For a period of time in 1980-81, the Navy was unable to secure firm delivery schedules from Electric Boat. In August 1981, the Navy and Electric Boat agreed to revised contractual Trident submarine delivery dates. In March 1981, before the Subcommittee on Seapower and Strategic and Critical Materials, House Committee on Armed Services, the Navy publicly surfaced the controversy by criticizing Electric Boat for shoddy construction, poor quality control, and the high cost of its SSN-688 submarines when compared to Newport News. Electric Boat defended its position before the same subcommittee by refuting the Navy's criticism and charging that defective Government-furnished equipment and design changes were major contributors to its problems. The ensuing claims and counterclaims only served to exacerbate an already hostile situation.

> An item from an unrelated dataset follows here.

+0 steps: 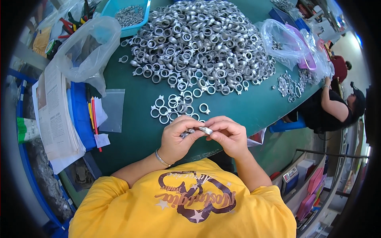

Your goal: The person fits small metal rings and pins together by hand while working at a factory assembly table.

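Both hands meet at the near table edge, pinching 1 small silver metal ring [205, 129] between them: the left hand [177, 139] is curled narrow around more pieces, the right hand [230, 135] closes its fingertips on the ring's rim. Just beyond the hands lies a small cluster of rings [176, 108], farther off the big heap [198, 43]. The ring looks light, rigid and slick; its rim seems the surest hold.

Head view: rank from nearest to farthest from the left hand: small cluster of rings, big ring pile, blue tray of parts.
From the left hand:
1. Small cluster of rings, just ahead on the green table.
2. Big ring pile, farther up, centre.
3. Blue tray of parts, top left, behind the pile's edge.
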Demonstrator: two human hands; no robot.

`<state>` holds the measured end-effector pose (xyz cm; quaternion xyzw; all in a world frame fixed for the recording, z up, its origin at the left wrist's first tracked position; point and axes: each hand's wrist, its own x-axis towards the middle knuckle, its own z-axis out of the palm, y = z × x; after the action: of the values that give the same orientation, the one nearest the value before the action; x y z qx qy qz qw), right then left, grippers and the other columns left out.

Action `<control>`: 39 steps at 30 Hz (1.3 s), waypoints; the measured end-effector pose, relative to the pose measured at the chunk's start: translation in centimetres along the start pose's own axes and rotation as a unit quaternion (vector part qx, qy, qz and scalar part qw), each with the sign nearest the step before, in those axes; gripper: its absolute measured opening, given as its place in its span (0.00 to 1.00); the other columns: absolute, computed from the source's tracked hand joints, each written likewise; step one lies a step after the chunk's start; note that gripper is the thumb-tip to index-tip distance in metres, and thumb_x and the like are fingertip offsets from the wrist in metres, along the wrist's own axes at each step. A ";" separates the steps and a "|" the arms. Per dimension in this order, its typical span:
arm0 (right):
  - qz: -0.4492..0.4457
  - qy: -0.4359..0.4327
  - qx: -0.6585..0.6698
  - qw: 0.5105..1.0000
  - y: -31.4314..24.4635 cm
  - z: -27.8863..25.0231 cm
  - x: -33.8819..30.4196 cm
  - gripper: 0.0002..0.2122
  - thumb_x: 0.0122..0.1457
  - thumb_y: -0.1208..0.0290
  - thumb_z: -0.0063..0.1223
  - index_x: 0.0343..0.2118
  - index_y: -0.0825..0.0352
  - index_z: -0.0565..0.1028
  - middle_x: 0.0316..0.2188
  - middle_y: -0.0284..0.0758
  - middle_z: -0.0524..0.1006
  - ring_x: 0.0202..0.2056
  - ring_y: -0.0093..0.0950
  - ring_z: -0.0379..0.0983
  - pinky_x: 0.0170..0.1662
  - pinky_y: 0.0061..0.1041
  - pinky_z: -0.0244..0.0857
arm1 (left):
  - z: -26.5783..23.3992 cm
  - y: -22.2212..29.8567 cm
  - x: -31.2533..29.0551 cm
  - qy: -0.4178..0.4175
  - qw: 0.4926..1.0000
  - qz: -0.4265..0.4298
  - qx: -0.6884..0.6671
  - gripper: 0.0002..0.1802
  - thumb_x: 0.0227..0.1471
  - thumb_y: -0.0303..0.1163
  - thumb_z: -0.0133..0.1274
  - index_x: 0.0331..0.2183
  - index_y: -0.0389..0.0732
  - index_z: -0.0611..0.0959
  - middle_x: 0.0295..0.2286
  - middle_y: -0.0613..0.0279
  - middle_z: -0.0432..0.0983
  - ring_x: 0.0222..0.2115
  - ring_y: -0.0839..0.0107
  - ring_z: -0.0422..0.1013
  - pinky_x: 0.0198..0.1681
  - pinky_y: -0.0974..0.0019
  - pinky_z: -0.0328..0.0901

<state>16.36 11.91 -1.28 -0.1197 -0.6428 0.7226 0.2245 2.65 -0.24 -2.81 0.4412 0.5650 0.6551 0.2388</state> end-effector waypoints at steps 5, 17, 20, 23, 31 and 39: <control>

With the award of the SSN-688 class contract in February 1982, the Navy and Electric Boat reached an agreement on revised contract delivery dates for all previous SSN-688 class submarines. In February 1982 the Navy awarded Electric Boat a new contract for additional SSN-688 class submarines. At the same time, contract modifications were negotiated on existing contracts whereby Electric Boat agreed not to pursue an insurance reimbursement issue. In its annual report for 1981, General Dynamics, Electric Boat's parent corporation, recognized a $45 million loss, which it attributed to workmanship problems at Electric Boat.

According to published reports, company officials believed that the $84 million loss should be the last loss incurred for completing the first two SSN-688 class contracts and anticipated that the remaining SSN-688 class contracts would be profitable. The Navy believed that these losses on the first two contracts more realistically reflected the true cost of the contracts, and that Electric Boat will make a profit on the SSN-688 V contract. In its Selected Acquisition Report, the Navy excluded its completion cost estimates for the SSN-688 V contract citing that the disclosure of this information was sensitive and could jeopardize the government's negotiating position.

In 1989 USS Memphis (SSN-691) was withdrawn from active service to become a research platform to test advanced submarine technology such as optronic non-hull-penetrating masts, Unmanned Underwater Vehicles (UUV), and large diameter torpedoes. Although the USS MEMPHIS was modified to serve as a test and evaluation platform for advanced submarine systems and equipment, she retained her combat capability.

The final Los Angeles Class Attack submarine, Cheyenne (SSN 773), was commissioned during a 10 a.m. ceremony Friday, September 13, 1996, at Pier 12, Naval Station, Norfolk, Virginia.